“First of all, No. 1, there’s original music, only.”
Those words would have consequences, yielding everything from runic silence to braying cacophony, from open improvisation to orchestral scores. Baubles and bells. Bicycle horns. The rumble of a hundred tubas. Ancient drums and electronic striations, and flashes of full-tilt swing.
The pianist and composer Muhal Richard Abrams uttered that statement of purpose one afternoon some 43 years ago, in a meeting on the South Side of Chicago.
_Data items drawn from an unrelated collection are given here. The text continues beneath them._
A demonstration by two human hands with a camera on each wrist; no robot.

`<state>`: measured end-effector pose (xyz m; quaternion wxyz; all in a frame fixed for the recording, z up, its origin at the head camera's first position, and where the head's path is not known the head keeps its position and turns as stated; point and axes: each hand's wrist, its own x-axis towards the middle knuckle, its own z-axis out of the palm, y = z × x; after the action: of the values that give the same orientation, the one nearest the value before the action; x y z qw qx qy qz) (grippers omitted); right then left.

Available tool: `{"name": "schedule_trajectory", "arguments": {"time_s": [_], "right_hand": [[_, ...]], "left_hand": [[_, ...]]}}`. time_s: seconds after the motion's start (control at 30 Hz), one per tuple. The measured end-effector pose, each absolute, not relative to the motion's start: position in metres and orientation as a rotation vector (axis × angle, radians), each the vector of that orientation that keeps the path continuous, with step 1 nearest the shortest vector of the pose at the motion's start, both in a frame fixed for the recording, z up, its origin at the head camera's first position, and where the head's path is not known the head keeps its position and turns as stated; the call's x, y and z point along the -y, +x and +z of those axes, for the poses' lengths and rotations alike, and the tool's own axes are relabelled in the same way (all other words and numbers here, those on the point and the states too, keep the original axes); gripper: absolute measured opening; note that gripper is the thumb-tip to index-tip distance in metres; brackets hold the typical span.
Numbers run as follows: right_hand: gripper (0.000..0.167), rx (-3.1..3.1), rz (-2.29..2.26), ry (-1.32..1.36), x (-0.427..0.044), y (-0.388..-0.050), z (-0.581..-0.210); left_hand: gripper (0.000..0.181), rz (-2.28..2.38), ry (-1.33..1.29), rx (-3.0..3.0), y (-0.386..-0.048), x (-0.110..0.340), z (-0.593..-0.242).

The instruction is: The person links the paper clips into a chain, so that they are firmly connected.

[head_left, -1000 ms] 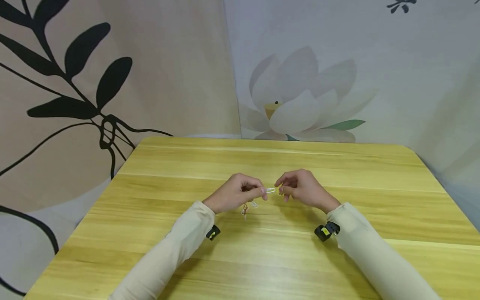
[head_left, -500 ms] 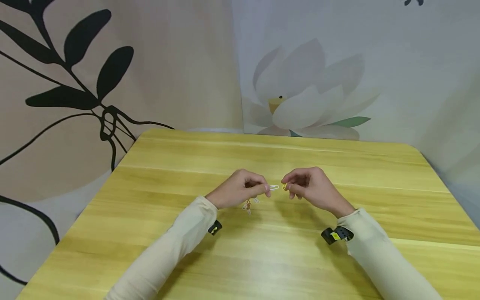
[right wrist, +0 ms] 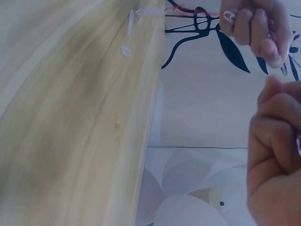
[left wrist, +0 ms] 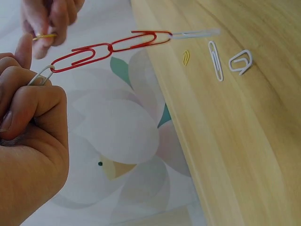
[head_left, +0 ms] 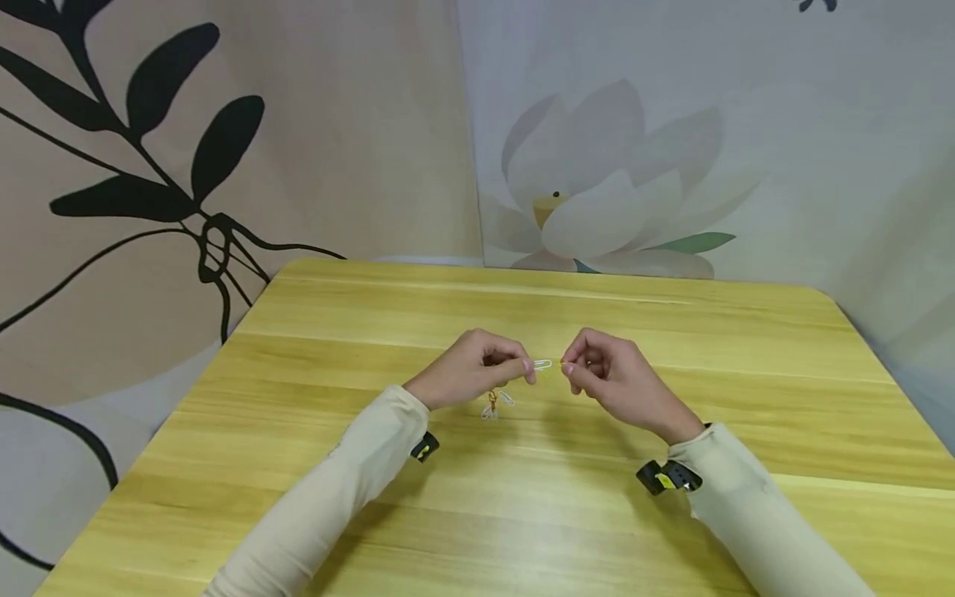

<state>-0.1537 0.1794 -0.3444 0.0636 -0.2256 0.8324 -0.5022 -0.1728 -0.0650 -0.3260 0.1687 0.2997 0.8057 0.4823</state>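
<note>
My left hand (head_left: 477, 369) pinches a white paper clip (head_left: 543, 364) that pokes out from the fingertips toward the right. From its curled fingers hangs a paper clip chain: a white clip (left wrist: 42, 76), two red clips (left wrist: 81, 58) linked together, and a white clip (left wrist: 195, 34) at the end. Just across a small gap, my right hand (head_left: 608, 377) holds a yellow paper clip (left wrist: 45, 36) between thumb and finger; most of that clip is covered by the fingertips. The right wrist view shows the right hand's (right wrist: 277, 146) bent fingers, with its clip hidden.
Loose on the wooden table (head_left: 477, 514) lie a yellow clip (left wrist: 186, 57), a long white clip (left wrist: 216, 61) and a bent white clip (left wrist: 241, 61). Behind the table's far edge hangs a printed cloth with a flower (head_left: 597, 199) and dark leaves (head_left: 227, 145).
The right hand has shifted slightly right and its fingers have turned, so the yellow clip shows less. The left hand keeps its white clip and has risen a little. The head view has tilted slightly.
</note>
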Motion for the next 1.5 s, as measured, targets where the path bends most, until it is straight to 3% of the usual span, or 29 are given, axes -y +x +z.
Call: {"name": "schedule_trajectory", "arguments": {"time_s": [0.5,1.5], "right_hand": [[0.007,-2.451,-1.634,-0.827,-0.172,-0.145,-0.334],[0.019,-2.737,-1.393,-0.988,-0.170,-0.142,-0.340]], "left_hand": [[0.024,1.352,0.867,-2.296,-0.172,0.061,-0.323],[0.019,1.338,0.818,-2.277,-0.171,0.062,-0.326]]}}
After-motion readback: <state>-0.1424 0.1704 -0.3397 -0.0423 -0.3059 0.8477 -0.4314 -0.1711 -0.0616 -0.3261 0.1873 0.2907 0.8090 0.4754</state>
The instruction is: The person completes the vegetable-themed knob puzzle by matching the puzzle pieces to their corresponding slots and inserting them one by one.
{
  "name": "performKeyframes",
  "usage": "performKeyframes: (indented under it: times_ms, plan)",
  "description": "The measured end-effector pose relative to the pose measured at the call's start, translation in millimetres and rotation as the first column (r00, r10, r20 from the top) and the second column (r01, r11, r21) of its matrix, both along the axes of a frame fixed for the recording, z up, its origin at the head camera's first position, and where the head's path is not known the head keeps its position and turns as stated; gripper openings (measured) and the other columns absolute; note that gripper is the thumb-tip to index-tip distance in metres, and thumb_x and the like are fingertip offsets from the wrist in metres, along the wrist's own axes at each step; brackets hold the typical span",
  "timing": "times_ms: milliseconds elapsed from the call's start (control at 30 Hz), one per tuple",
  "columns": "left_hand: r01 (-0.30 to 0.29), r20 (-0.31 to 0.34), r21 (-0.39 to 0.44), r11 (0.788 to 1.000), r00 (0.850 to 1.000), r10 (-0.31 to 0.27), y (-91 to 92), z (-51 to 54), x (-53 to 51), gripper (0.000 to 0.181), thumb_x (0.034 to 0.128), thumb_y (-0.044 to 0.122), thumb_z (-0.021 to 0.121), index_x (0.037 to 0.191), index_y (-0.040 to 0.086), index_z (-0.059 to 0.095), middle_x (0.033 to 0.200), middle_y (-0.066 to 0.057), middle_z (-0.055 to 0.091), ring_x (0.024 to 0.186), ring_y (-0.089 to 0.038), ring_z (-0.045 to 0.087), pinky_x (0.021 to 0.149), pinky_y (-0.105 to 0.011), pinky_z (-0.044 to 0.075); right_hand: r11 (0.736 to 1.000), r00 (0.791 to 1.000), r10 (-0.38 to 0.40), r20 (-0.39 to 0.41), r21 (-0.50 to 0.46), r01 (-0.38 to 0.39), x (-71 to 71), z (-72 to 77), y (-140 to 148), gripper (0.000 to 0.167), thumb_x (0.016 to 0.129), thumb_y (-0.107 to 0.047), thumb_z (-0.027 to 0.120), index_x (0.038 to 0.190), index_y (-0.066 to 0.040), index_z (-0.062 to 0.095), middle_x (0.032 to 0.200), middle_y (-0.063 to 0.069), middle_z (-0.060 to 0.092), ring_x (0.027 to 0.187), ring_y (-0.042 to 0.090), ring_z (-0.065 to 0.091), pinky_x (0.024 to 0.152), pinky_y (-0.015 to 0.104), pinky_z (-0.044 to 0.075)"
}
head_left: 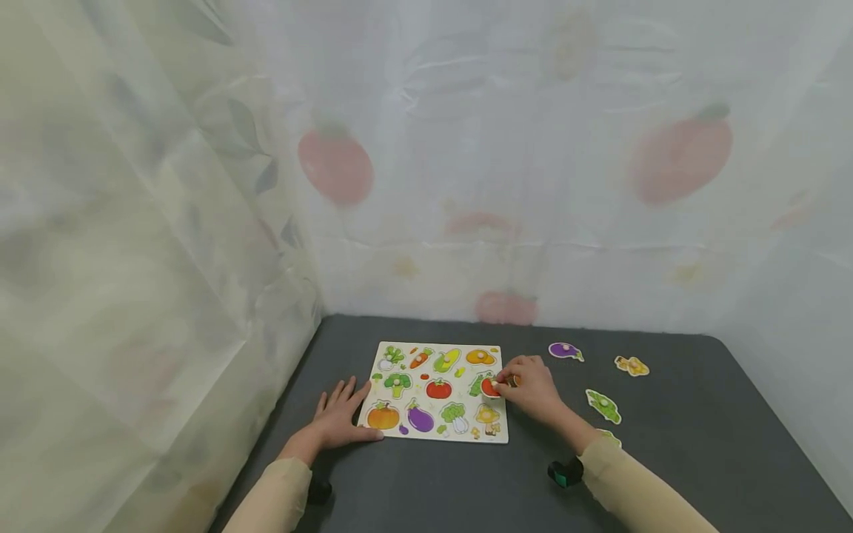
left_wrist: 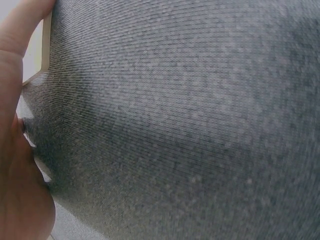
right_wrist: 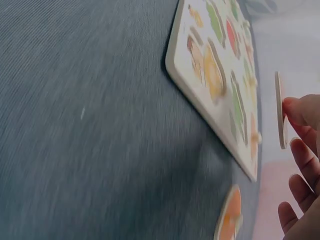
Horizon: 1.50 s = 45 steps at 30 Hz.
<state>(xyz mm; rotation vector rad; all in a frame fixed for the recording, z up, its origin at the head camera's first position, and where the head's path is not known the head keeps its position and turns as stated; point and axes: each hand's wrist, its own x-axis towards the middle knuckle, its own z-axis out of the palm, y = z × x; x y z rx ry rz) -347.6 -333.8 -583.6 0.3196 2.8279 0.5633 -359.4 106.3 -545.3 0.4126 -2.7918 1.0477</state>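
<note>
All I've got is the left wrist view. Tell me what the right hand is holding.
Observer: The right hand pinches a red piece.
Operator: Tell me whether that's resting on anything.
Observer: No, the right wrist view shows it raised clear of the puzzle board.
Operator: Now give me one loose piece.
Observer: A purple eggplant piece lies on the dark tabletop, right of the board in the head view.
</note>
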Motion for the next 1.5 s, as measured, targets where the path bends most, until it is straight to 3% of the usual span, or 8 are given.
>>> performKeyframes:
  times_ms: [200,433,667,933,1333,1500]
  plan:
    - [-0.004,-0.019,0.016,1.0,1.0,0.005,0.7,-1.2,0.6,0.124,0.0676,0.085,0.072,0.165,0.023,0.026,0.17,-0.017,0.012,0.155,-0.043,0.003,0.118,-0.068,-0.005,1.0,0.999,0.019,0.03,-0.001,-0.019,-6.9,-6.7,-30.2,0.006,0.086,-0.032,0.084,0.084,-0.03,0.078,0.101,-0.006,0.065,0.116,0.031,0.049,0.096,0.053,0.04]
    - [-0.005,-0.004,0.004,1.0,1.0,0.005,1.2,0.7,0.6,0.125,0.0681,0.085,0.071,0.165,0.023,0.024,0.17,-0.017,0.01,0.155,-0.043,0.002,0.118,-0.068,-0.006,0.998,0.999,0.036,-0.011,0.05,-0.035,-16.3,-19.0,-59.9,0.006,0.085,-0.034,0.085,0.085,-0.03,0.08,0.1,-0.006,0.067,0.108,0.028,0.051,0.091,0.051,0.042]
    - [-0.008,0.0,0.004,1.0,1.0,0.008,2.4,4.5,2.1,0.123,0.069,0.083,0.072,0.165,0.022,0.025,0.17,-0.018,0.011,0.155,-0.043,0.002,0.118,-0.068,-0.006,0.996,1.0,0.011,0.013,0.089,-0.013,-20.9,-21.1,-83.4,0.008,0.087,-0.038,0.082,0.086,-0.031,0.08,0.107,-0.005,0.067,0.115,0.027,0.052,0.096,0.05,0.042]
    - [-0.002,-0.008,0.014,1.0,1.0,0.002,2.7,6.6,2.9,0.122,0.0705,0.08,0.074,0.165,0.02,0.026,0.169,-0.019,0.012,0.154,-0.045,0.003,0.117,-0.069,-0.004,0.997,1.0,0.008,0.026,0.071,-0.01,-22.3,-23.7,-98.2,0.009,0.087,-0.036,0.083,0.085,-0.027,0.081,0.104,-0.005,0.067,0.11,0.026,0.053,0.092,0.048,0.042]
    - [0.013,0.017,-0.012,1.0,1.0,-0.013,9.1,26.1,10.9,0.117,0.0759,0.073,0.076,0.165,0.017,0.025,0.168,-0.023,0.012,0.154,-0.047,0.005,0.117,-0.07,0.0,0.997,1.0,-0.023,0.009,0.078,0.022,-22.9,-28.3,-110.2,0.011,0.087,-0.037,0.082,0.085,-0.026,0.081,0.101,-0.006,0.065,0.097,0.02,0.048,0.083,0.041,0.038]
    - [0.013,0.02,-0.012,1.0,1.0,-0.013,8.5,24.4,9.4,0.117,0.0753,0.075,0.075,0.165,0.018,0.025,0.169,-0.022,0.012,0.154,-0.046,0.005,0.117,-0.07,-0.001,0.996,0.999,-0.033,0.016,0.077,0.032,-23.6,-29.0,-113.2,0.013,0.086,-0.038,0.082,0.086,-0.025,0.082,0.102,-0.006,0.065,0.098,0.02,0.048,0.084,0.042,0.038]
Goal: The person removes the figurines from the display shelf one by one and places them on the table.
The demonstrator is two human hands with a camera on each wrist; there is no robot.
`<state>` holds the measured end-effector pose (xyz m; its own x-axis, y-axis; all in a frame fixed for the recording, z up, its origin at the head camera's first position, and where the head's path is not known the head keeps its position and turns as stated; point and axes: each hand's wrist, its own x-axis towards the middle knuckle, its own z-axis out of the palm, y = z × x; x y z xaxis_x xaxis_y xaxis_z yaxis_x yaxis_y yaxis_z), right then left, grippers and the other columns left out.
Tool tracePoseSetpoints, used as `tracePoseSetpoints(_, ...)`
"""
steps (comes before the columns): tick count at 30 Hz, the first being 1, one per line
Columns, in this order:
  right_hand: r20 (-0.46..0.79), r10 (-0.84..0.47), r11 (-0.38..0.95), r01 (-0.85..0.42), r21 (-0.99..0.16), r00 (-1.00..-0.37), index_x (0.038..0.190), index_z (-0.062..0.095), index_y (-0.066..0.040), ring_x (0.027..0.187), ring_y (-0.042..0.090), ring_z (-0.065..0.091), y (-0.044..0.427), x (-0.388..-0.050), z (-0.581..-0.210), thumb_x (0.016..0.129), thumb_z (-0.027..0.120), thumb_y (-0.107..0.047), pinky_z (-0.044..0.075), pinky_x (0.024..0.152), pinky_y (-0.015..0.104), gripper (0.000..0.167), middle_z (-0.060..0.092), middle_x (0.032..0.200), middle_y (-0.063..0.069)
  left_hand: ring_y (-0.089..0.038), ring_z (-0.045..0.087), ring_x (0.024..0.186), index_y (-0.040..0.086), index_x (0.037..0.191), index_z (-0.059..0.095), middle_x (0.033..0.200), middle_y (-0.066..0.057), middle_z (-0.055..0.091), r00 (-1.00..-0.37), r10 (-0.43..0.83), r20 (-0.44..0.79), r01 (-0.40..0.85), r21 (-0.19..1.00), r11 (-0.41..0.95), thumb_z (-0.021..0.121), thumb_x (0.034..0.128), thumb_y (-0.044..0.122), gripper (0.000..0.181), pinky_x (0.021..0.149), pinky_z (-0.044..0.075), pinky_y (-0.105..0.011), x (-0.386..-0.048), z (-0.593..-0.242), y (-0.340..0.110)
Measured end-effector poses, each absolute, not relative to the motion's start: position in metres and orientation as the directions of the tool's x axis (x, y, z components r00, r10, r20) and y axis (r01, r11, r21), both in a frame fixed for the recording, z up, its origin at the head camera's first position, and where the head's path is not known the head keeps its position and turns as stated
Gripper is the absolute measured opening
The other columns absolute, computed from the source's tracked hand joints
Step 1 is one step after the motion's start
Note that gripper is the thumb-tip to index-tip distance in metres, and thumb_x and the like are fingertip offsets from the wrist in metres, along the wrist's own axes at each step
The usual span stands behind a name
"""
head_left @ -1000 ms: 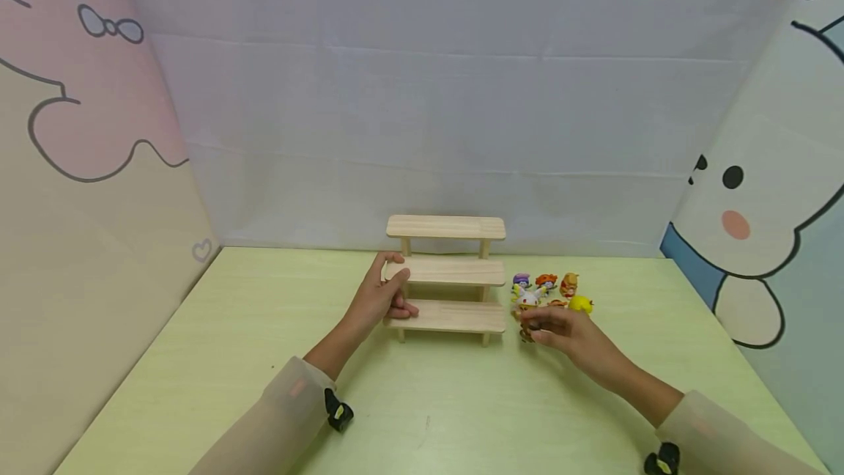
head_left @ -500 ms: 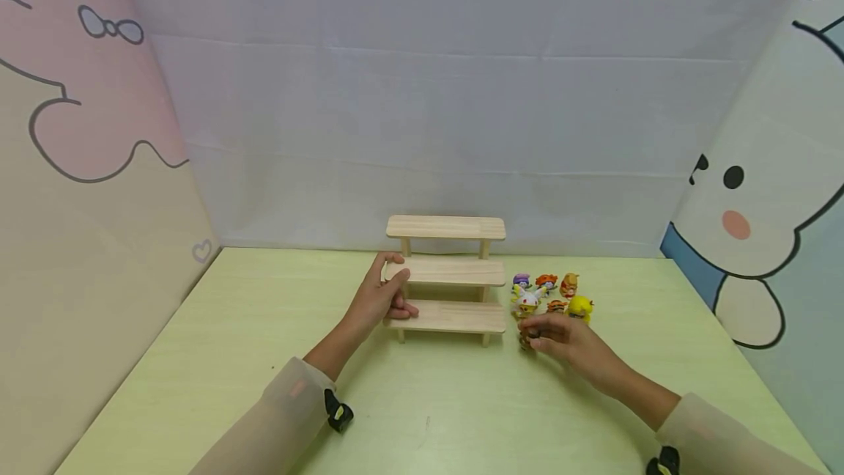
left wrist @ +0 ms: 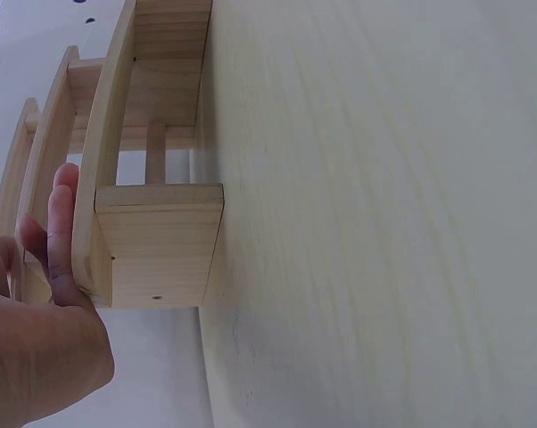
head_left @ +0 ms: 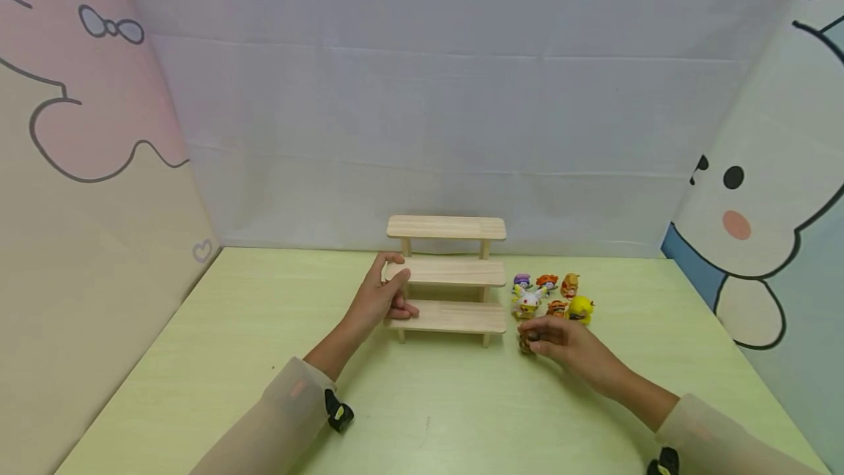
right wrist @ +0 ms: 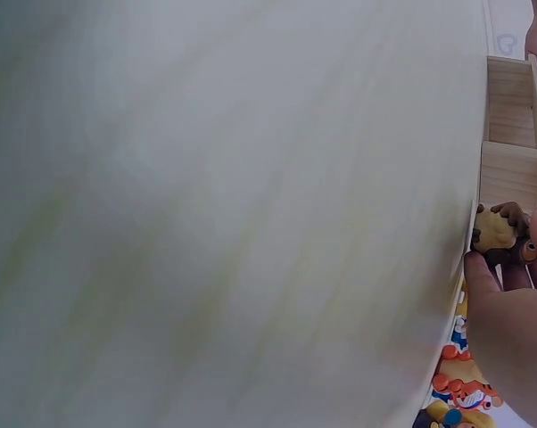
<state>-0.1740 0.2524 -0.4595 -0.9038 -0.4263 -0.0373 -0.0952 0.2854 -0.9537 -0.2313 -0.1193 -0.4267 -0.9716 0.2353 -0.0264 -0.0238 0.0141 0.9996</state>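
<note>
A three-tier wooden display stand [head_left: 455,316] stands at the back middle of the table. My left hand [head_left: 377,293] grips the left end of its middle tier, thumb on top, with lower fingers touching the bottom tier; the left wrist view shows these fingers [left wrist: 61,227] between the tiers. Right of the stand, my right hand [head_left: 570,347] pinches a small brown toy figurine [head_left: 525,343] with a tan belly [right wrist: 494,230], which looks to be at the tabletop. Behind that hand are a white-and-yellow figurine [head_left: 527,302], a yellow one [head_left: 580,308] and an orange one [head_left: 557,308].
Further back stand a purple figurine [head_left: 522,282], an orange-red one [head_left: 546,282] and a golden-brown one [head_left: 570,285]. A white cloth [head_left: 455,116] hangs behind the table [head_left: 422,409], and printed cartoon panels flank both sides.
My right hand has come slightly forward with the brown figurine, uncovering more of the orange and yellow figurines behind. The left hand and the stand have stayed put.
</note>
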Motion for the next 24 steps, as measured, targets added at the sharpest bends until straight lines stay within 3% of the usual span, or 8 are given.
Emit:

In the process he laid the groundwork for the Association for the Advancement of Creative Musicians, an organization that has fostered some of the most vital American avant-garde music of the last 40 years.
Though noncommercial, often pointedly conceptual and unabashedly arcane, this music has had a profound influence over the years on several generations of experimental musicians worldwide.
The scene plays out vividly in “A Power Stronger Than Itself: The A.A.C.M. and Experimental Music,” an important book by the trombonist-composer-scholar George Lewis due out from the University of Chicago Press this month. Reconstructing that inaugural meeting from audio tapes, Mr. Lewis conveys not only Mr. Abrams’s aim but also the vigorous debate begun by his notion of “original music.” (Whose music? How original?) From the start, it’s clear, the association expressed its firm ideals partly through collective discourse.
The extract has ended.